Stored data »
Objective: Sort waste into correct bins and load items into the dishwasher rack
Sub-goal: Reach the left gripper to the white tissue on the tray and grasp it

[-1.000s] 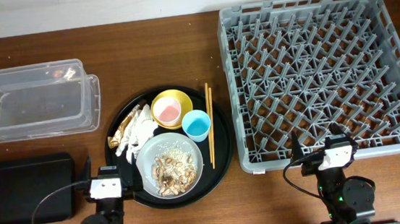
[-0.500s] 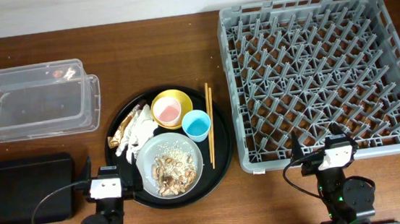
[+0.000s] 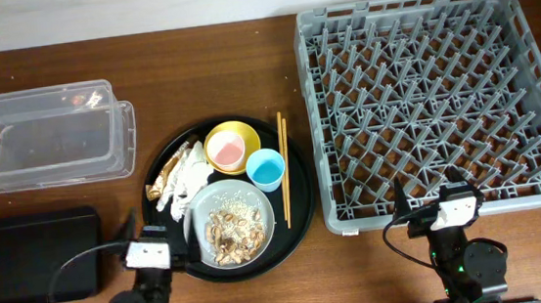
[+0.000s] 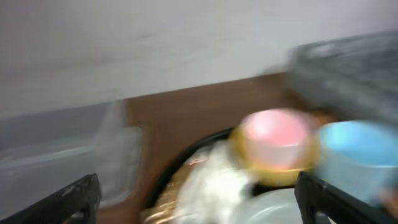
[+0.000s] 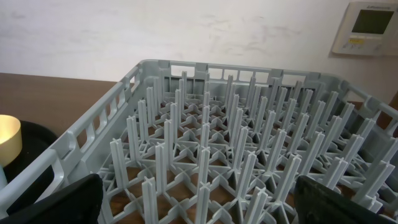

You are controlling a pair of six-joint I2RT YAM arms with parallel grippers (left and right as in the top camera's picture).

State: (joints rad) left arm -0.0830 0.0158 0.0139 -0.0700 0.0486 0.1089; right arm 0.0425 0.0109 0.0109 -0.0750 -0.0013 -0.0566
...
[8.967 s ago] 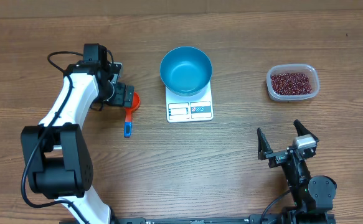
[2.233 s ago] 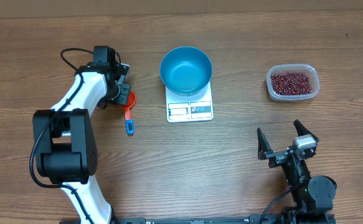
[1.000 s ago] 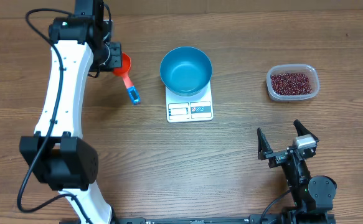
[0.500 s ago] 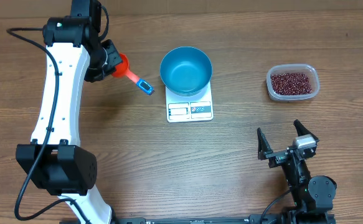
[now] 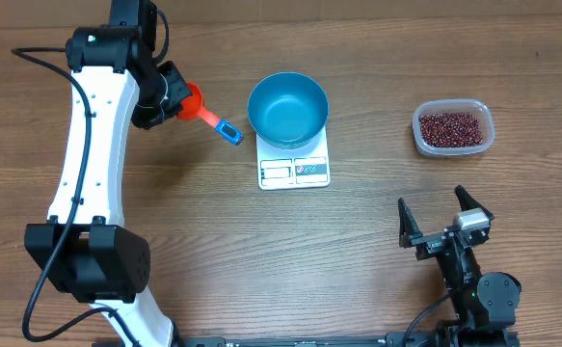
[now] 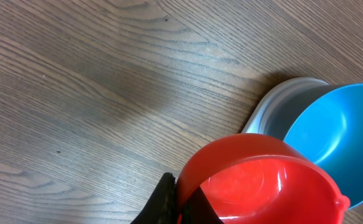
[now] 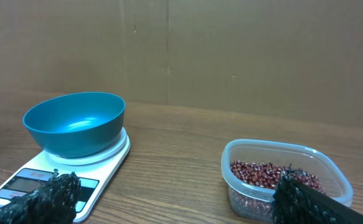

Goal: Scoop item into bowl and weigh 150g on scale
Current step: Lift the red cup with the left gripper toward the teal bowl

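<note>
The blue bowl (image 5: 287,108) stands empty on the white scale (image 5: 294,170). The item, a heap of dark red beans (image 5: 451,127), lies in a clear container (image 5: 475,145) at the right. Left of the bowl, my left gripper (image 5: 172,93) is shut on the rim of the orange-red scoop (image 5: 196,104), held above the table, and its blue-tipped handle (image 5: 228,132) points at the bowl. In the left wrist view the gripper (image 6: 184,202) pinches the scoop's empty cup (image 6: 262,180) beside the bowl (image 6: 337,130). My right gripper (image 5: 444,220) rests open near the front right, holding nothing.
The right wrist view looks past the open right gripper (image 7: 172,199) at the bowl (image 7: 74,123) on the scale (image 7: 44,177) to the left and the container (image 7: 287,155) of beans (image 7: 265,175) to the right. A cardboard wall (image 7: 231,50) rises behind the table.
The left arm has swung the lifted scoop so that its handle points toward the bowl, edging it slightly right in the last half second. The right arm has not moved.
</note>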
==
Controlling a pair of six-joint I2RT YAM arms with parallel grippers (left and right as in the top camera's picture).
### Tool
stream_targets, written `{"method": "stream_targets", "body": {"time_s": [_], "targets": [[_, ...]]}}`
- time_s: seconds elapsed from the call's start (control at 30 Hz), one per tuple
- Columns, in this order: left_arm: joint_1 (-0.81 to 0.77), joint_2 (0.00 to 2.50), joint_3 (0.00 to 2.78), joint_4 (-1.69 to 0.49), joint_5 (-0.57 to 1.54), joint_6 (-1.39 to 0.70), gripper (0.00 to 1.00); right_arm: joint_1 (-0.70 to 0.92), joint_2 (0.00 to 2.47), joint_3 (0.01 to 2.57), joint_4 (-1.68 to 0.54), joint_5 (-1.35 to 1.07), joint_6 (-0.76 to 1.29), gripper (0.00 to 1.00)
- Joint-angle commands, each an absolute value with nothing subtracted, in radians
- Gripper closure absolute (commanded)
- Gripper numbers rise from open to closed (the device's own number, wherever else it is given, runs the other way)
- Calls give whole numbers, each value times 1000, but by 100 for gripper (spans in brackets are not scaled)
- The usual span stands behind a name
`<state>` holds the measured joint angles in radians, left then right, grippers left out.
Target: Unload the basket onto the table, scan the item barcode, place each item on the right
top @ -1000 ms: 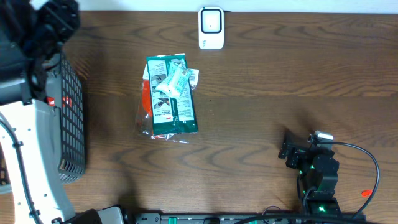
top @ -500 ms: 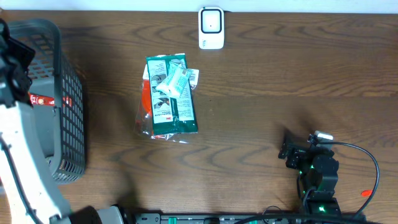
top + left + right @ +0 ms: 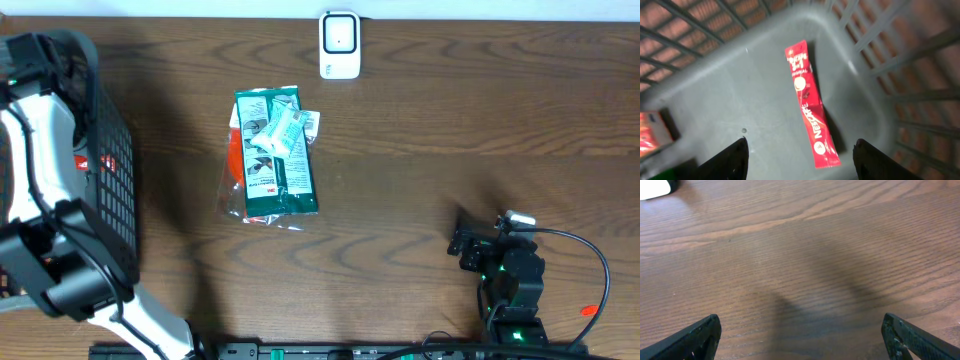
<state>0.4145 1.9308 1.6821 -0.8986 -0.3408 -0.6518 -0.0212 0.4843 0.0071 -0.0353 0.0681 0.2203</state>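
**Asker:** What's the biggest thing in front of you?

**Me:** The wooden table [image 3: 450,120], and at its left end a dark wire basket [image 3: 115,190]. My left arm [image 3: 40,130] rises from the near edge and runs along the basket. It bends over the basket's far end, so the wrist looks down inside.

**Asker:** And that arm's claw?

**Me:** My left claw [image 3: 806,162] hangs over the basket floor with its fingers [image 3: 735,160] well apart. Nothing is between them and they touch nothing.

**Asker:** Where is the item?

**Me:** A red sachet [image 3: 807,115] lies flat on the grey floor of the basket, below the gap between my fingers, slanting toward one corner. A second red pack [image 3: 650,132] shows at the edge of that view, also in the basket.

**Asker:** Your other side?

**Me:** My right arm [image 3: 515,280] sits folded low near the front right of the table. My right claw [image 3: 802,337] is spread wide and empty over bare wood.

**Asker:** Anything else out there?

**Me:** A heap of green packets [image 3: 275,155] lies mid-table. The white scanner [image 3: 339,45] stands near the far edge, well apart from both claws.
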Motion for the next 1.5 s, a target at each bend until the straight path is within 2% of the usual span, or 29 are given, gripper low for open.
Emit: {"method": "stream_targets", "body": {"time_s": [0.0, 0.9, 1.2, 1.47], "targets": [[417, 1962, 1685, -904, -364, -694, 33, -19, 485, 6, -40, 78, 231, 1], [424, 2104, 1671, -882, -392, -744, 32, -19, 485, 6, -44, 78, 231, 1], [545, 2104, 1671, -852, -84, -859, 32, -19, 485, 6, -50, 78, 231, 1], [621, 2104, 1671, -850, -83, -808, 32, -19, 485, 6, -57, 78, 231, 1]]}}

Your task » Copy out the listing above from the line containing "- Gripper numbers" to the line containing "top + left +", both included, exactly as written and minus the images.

Task response »
- Gripper numbers rise from open to closed (the device's own number, wherever else it is given, runs the other way)
- Calls give whole numbers, each value times 1000, but by 100 for gripper (spans in brackets are not scaled)
- The usual span stands behind a name
`<state>` holds the measured joint angles in radians, left then right, grippers left out.
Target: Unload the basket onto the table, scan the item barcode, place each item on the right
top @ -1000 ms: 
top @ -500 ms: 
top + left + right @ +0 ms: 

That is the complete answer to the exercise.